**Work required:** Below are some records. Print exactly the lines between the one holding "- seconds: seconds" and the one holding "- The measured", inclusive, and nothing else.

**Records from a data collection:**
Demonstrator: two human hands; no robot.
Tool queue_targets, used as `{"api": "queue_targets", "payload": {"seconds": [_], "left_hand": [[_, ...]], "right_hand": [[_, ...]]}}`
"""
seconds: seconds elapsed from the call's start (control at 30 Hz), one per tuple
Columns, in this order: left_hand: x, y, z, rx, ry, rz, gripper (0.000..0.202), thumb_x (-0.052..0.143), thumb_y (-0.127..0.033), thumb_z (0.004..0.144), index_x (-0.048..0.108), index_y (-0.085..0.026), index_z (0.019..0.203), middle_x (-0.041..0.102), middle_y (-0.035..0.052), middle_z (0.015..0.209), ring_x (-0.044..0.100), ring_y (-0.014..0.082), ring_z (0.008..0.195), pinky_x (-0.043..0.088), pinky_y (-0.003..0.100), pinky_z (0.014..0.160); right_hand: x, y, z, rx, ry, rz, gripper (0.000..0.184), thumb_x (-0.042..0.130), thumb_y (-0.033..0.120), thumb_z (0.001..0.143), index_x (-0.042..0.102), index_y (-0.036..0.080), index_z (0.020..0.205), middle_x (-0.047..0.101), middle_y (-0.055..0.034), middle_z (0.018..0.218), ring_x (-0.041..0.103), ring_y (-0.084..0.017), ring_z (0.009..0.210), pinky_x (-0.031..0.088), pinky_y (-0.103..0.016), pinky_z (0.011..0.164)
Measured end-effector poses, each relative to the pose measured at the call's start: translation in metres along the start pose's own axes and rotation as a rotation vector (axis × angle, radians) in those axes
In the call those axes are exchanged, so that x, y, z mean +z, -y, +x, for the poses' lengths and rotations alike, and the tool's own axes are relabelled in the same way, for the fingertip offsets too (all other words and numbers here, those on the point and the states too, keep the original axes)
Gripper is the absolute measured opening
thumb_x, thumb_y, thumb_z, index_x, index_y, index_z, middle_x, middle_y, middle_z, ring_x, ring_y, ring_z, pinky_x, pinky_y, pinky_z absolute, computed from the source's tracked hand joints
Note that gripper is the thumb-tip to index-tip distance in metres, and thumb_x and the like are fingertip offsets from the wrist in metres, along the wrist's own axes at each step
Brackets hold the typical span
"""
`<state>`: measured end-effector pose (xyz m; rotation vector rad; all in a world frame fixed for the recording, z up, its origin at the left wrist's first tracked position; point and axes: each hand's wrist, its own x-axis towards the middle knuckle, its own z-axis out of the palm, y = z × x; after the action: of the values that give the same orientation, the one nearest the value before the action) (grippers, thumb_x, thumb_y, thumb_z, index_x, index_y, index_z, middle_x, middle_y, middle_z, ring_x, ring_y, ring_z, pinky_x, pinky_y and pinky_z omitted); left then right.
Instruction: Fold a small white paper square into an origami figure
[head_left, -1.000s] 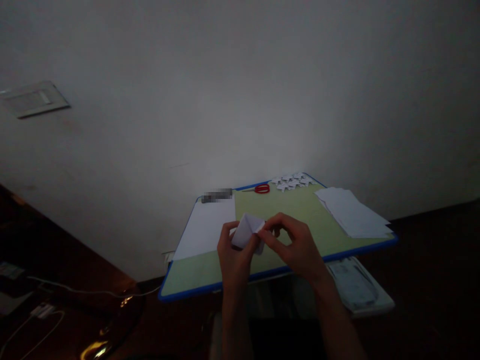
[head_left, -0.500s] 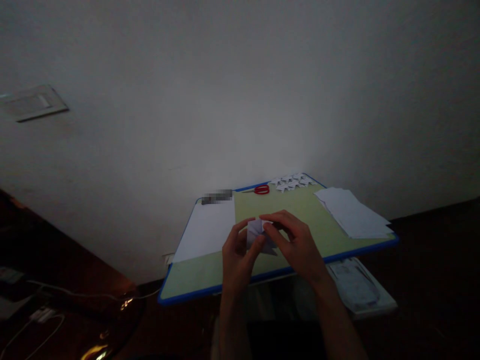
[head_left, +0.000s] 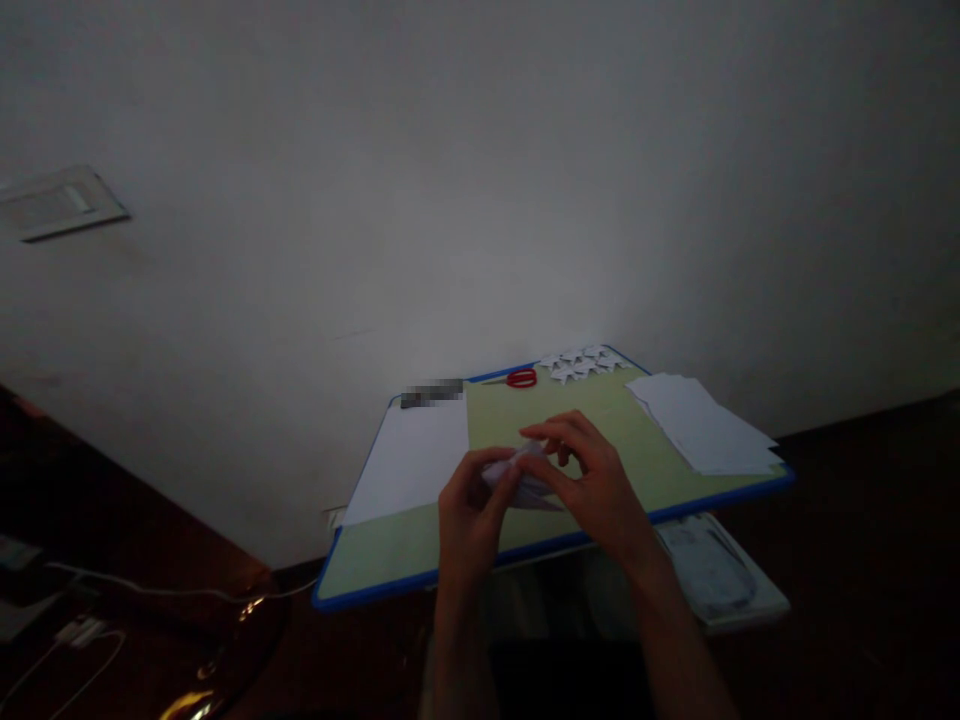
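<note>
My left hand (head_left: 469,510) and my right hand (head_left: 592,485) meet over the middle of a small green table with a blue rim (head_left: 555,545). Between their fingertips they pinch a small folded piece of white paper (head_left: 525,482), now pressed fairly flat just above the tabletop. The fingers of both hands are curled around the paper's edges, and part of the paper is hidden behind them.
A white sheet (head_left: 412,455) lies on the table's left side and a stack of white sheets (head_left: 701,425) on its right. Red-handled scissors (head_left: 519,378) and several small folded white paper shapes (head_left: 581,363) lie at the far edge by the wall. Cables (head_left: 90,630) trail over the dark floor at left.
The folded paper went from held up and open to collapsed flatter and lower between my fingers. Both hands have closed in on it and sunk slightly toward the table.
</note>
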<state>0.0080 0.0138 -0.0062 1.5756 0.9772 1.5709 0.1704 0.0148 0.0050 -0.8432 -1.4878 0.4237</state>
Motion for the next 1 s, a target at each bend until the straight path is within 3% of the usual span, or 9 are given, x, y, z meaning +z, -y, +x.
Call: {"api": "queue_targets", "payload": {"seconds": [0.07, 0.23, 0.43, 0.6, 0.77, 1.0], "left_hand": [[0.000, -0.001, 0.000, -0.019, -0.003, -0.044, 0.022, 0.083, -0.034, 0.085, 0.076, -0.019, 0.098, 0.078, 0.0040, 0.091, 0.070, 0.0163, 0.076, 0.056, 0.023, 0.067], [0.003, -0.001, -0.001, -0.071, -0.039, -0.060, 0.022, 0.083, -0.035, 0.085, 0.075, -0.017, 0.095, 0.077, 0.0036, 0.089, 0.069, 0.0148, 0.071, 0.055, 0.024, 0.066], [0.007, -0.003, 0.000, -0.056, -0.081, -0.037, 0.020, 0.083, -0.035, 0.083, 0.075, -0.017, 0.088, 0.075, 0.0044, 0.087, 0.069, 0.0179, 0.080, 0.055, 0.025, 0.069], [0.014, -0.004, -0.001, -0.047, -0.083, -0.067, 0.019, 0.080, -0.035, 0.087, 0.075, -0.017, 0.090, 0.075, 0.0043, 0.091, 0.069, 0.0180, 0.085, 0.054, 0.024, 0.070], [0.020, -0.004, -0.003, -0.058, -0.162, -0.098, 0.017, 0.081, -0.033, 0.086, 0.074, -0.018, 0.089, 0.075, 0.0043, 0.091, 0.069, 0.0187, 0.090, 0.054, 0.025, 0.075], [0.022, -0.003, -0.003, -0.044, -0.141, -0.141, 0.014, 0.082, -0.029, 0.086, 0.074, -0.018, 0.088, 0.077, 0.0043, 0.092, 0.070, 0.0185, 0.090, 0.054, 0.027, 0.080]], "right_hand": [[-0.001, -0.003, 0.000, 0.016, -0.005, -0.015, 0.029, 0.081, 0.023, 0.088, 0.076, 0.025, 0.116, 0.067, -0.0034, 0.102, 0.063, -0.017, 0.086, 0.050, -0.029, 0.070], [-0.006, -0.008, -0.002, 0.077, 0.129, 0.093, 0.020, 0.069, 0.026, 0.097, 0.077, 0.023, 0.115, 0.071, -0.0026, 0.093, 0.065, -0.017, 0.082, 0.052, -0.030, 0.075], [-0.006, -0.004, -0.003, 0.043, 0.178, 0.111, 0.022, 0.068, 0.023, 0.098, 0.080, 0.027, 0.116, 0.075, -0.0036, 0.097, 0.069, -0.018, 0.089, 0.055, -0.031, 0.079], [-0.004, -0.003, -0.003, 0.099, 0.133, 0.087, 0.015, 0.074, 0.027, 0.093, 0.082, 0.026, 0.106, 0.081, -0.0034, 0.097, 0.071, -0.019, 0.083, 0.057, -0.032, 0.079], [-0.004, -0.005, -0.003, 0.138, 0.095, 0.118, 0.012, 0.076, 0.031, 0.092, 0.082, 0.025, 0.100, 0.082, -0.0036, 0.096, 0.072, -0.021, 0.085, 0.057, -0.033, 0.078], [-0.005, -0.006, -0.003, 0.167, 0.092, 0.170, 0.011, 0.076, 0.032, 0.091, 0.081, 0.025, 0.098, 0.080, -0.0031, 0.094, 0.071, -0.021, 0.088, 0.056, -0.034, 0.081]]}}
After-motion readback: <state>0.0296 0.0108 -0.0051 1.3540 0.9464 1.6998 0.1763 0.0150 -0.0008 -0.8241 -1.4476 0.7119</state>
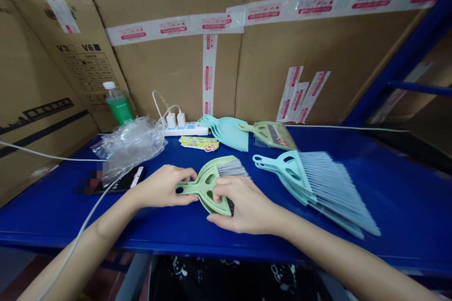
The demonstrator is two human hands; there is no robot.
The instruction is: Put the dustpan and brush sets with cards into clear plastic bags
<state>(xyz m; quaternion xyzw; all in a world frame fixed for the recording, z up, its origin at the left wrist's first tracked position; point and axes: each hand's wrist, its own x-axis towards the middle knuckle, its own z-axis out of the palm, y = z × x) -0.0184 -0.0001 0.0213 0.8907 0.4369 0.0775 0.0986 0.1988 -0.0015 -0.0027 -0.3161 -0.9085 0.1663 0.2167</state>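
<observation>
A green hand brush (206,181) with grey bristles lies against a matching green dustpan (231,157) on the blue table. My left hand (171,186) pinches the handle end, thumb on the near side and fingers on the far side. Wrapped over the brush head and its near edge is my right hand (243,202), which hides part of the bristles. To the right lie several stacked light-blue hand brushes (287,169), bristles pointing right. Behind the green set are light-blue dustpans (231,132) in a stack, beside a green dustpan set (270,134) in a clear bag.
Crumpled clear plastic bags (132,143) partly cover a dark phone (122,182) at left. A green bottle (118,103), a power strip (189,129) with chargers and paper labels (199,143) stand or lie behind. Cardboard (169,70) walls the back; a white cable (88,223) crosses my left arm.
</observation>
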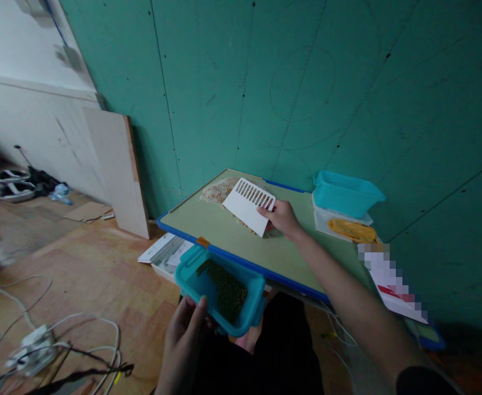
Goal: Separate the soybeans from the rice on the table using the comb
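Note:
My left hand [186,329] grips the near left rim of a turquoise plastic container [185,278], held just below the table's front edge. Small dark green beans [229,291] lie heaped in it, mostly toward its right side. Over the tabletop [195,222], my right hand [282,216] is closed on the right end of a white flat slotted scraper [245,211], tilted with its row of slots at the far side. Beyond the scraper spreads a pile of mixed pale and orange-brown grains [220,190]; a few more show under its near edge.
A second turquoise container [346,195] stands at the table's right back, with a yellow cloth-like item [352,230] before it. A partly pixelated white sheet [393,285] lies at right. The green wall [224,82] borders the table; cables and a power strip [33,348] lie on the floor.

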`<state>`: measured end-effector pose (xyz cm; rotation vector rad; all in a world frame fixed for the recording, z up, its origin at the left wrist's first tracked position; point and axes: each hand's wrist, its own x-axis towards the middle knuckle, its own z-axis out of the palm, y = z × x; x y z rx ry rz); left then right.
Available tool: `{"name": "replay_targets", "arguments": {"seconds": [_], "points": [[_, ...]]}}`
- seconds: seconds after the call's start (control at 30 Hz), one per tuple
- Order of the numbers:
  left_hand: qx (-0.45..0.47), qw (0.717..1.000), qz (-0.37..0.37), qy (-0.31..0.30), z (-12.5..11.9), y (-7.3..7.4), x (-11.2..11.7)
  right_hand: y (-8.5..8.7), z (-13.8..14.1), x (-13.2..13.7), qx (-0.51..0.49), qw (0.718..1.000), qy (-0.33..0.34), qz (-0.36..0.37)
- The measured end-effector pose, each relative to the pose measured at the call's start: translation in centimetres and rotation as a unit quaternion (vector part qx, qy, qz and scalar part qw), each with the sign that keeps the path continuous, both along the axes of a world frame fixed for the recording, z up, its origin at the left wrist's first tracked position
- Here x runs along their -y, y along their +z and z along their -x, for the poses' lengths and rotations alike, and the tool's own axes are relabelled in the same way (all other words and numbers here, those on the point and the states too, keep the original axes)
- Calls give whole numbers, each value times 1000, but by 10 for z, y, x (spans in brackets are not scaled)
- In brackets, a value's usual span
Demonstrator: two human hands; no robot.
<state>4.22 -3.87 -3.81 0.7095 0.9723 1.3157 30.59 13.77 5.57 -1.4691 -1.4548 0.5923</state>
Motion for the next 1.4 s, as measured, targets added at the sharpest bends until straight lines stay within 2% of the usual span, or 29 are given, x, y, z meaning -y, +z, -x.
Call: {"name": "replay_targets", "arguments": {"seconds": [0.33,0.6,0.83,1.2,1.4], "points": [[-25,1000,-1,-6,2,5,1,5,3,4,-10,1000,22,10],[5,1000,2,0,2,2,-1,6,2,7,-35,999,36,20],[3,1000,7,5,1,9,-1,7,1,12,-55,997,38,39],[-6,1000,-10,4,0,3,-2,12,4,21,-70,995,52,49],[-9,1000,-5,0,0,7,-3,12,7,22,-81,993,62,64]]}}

**Completed task:**
- seconds: seconds after the call's start (control at 30 Hz), one per tuple
- Order of the numbers:
  left_hand: qx (-0.45..0.47), qw (0.717..1.000), qz (-0.37..0.37), qy (-0.31..0.30), z (-12.5..11.9), y (-7.3..7.4), x (-11.2..11.7)
  right_hand: y (-8.5..8.7), z (-13.8..14.1), x (-13.2..13.7), qx (-0.51..0.49), qw (0.718..1.000), qy (-0.33..0.34), qz (-0.36..0.37)
- The measured end-effector pose, each relative to the pose measured at the call's start: translation in centimetres and rotation as a unit quaternion (vector part qx, qy, qz and scalar part qw), each with the sign that keeps the path continuous, both along the axes of a world frame fixed for the recording, z up, its origin at the left wrist's first tracked position

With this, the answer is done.